Model Predictive Control of an Exothermic Batch Reactor using Near Infrared (NIR) Spectroscopic Measurements as Feedbac

Batch and semi-batch processes provide needed flexibility for multi-product plants, especially when products change frequently and production quantities are small. However, challenges occur when trying to implement reliable control systems in batch processes due to some unavoidable inherent characteristics such as the presence of time-varying and nonlinear batch process dynamics and a host of unmeasured disturbances. The most typical control strategy employed in batch process operations does not use utilise online measurements of variables directly related to the product quality and as such is bound to produce off specification products even when the specified control objective has been met.

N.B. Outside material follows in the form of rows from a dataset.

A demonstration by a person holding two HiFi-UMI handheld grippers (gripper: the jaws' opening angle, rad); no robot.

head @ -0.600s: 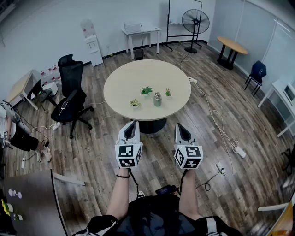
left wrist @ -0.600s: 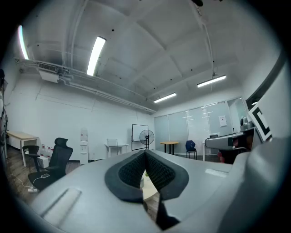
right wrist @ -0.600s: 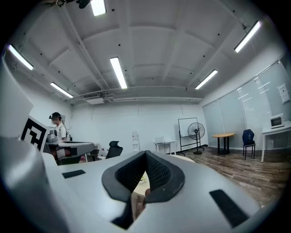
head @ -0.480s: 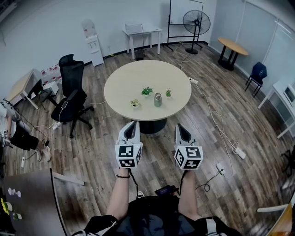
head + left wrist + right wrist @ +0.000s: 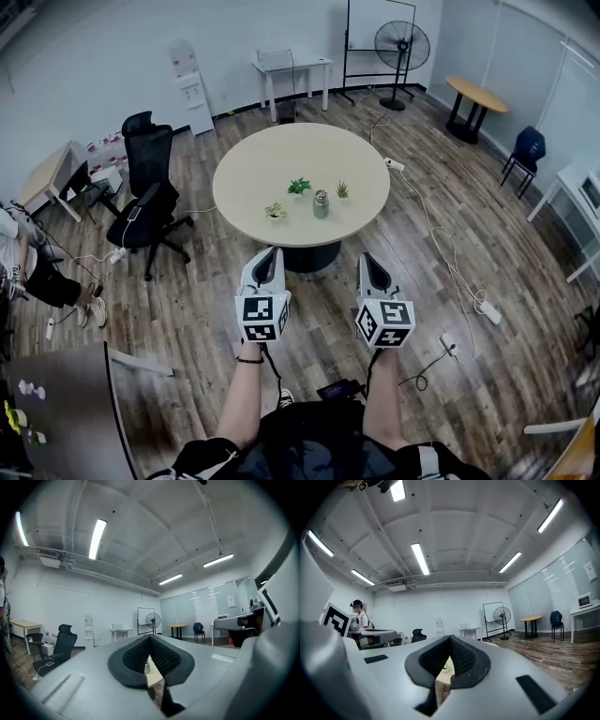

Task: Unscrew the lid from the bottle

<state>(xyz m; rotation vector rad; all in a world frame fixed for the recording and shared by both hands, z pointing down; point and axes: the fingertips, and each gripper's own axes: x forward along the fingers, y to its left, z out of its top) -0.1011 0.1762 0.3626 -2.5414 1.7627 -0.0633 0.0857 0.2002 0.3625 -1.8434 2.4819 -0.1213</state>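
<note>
We find the bottle (image 5: 321,202) standing upright on the round table (image 5: 246,159), toward the table's near edge, among three small potted plants (image 5: 298,186). The left gripper (image 5: 269,253) and right gripper (image 5: 367,259) are held side by side short of that near edge, over the wooden floor (image 5: 187,319), well apart from the bottle. Each gripper has its jaws closed together with nothing between them.

My left gripper (image 5: 269,253) and right gripper (image 5: 367,259) are pale grey shells with black ribbed pads (image 5: 133,656), each carrying a black-and-white marker cube (image 5: 263,317). I see a black bracelet (image 5: 249,358) and black top (image 5: 309,445).
</note>
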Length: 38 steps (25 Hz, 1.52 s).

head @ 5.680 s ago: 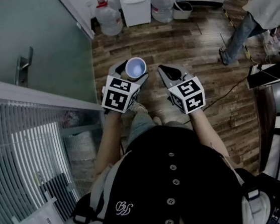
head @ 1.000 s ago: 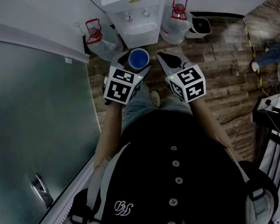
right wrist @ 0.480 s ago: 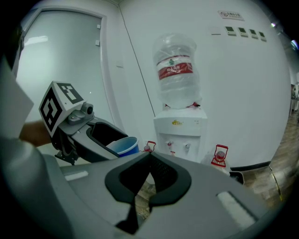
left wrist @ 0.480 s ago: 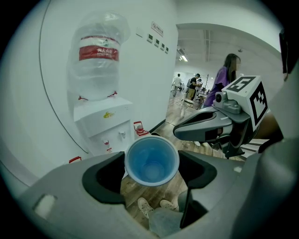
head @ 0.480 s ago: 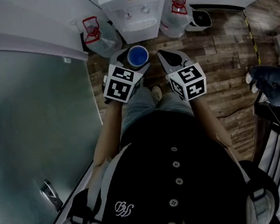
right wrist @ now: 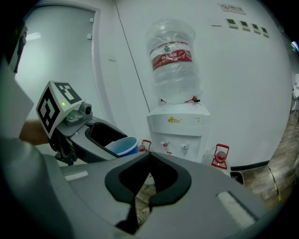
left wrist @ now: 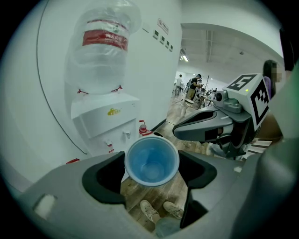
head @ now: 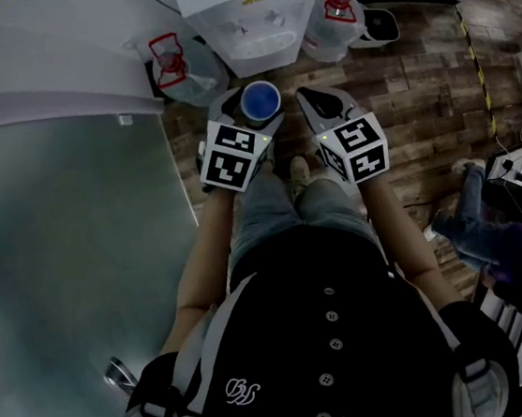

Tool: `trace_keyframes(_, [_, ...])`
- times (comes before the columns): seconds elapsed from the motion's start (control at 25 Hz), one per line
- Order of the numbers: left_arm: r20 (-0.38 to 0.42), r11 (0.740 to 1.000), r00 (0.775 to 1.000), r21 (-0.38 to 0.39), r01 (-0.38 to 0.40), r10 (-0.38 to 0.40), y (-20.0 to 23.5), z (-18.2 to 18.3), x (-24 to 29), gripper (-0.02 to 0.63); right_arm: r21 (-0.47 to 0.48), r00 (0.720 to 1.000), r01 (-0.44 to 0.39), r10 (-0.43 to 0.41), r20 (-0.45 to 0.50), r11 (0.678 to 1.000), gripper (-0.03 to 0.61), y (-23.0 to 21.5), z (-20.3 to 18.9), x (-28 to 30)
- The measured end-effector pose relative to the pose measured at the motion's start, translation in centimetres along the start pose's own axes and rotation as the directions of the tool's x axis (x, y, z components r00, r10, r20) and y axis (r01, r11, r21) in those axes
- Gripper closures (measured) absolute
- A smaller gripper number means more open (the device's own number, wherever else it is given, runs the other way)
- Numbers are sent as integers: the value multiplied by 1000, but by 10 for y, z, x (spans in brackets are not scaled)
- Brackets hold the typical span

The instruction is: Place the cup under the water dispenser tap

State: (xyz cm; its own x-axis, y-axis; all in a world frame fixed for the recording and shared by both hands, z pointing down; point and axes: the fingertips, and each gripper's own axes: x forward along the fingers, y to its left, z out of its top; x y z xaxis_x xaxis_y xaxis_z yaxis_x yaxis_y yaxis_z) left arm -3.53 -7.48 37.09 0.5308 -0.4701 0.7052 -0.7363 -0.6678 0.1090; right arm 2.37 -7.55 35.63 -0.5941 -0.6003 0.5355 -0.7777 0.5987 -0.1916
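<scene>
Far left of the water dispenser [head: 239, 26], head view: frosted glass wall [head: 66, 236], blurry, no detail to make out. Just left of the dispenser, a spare bottle [head: 173, 67] w/ red handle stands on the wood floor [head: 417, 99].

Left gripper [left wrist: 152, 172]: jaws spread wide and clamped on the cup [left wrist: 152, 161], one jaw each side of its wall. Cup is in front of the dispenser, short of the taps [right wrist: 163, 144] and not under either one, held up off the floor. Long axis approx. vertical, mouth up. In the left gripper view the mouth tips a bit toward the camera, so the round bottom shows. Look: blue inside, pale thin rim, tapering toward the base. Outer wall mostly hidden btwn the jaws; only a blue sliver shows in the right gripper view.

Dispenser: white box, two small taps, big clear bottle [right wrist: 173, 60] w/ red label upside down on top. Label print too small to read. Head view cuts off its top.

Right gripper [right wrist: 149, 154]: in front of the dispenser, right of the cup, jaws pressed together w/ nothing btwn them.

Right of the dispenser: second red-handled bottle [head: 336, 9]. Far right, a person's legs [head: 470, 215], partly cut off.
</scene>
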Motion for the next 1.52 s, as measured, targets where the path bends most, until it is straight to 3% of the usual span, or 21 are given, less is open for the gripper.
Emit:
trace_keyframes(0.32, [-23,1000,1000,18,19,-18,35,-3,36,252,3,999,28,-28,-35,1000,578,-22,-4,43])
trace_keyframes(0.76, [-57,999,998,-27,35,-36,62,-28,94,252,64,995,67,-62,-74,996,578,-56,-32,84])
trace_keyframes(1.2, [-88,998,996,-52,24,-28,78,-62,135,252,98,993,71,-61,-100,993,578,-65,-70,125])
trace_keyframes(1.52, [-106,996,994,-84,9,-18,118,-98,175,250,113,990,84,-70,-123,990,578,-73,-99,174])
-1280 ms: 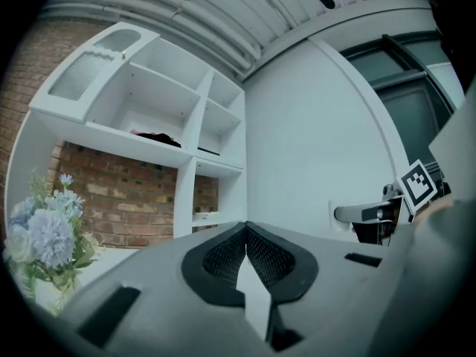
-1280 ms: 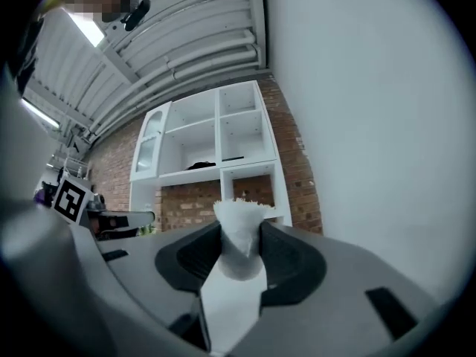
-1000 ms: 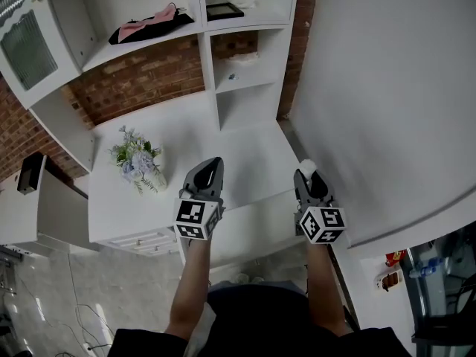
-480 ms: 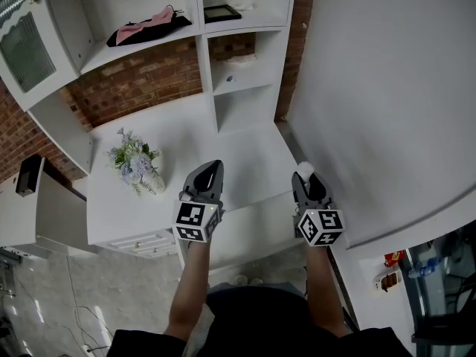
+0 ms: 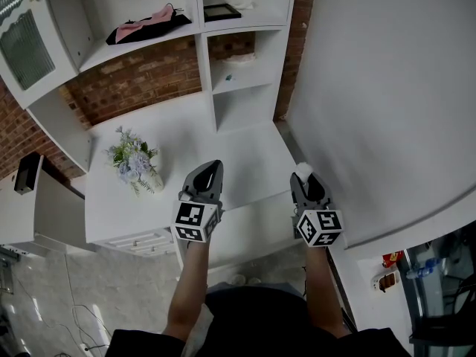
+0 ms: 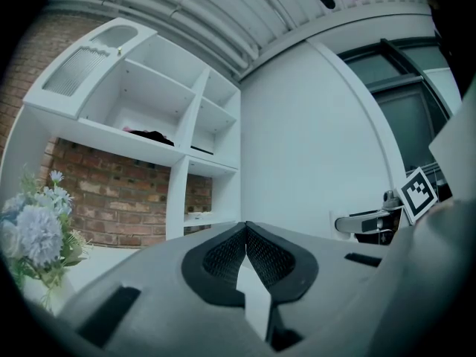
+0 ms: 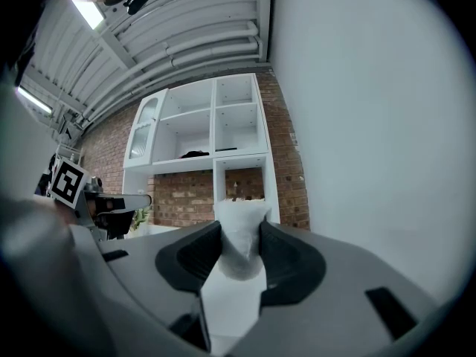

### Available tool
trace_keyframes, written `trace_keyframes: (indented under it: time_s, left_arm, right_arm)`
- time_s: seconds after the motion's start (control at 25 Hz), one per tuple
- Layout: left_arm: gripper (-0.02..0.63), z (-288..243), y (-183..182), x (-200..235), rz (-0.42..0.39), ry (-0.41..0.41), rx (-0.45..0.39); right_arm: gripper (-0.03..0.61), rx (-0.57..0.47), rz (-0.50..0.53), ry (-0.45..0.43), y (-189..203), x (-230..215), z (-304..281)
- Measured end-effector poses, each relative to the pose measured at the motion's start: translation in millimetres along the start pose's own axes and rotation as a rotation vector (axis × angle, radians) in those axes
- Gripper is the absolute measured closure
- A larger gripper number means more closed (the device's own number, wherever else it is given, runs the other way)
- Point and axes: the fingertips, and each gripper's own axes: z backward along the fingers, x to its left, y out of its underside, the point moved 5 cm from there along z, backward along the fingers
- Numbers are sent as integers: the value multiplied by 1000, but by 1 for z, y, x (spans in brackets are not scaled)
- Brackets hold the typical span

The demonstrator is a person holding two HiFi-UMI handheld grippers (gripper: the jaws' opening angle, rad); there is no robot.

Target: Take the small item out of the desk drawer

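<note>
**Small white item clamped in the right gripper; left gripper closed and empty**

**Head view.** Both grippers sit in the lower middle of the frame, each on a forearm rising from the bottom edge, over the near part of a white desk (image 5: 245, 143). The left gripper (image 5: 215, 164), just left of centre, has its jaws drawn together. The right gripper (image 5: 305, 177), right of centre, shows a small white item (image 5: 303, 170) poking out at its tips. A bunch of flowers (image 5: 134, 162) stands on the desk at centre left, well apart from both grippers. A white shelf unit (image 5: 208, 73) fills the top of the frame, with a pink and black cloth (image 5: 149, 24) on a shelf at upper left and a brick wall (image 5: 141, 80) behind.

**Left gripper view.** In the lower middle, the left gripper (image 6: 245, 226) has its jaws meeting at the tips, and nothing lies between them. The flowers (image 6: 33, 233) are at lower left and the shelf unit (image 6: 171, 125) at upper left. The right gripper (image 6: 372, 220) shows at the right edge.

**Right gripper view.** At centre, the right gripper (image 7: 239, 235) has its jaws partly apart and pressed on either side of the small white item (image 7: 242, 222). The item is wedged between the pads and stands up above them. The left gripper (image 7: 111, 203) shows at the left edge, and the shelf unit (image 7: 201, 125) stands beyond at centre.
</note>
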Motion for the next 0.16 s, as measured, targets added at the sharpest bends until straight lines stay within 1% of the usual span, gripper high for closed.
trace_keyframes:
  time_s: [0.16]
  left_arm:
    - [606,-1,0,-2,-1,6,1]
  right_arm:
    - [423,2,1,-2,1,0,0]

Work done in this thesis is concerned with the design of a supervisory control scheme that takes into consideration the online status of the quality variable of interest from the beginning to the end of the batch process.A novel control methodology is proposed which combines the speed and flexibility of Near-Infrared (NIR) spectroscopic measurements as quality feedback variables within a multiple model predictive control (MPC) framework. In particular the multivariate NIR spectral data is pre-processed for feedback using a statistical model based on Independent Component Analysis (ICA). The proposed controller is tested on a benchmark simulated batch reactor using several case studies and is demonstrated to bring significant improvement in control performance when contrasted with other inferential and direct quality controllers.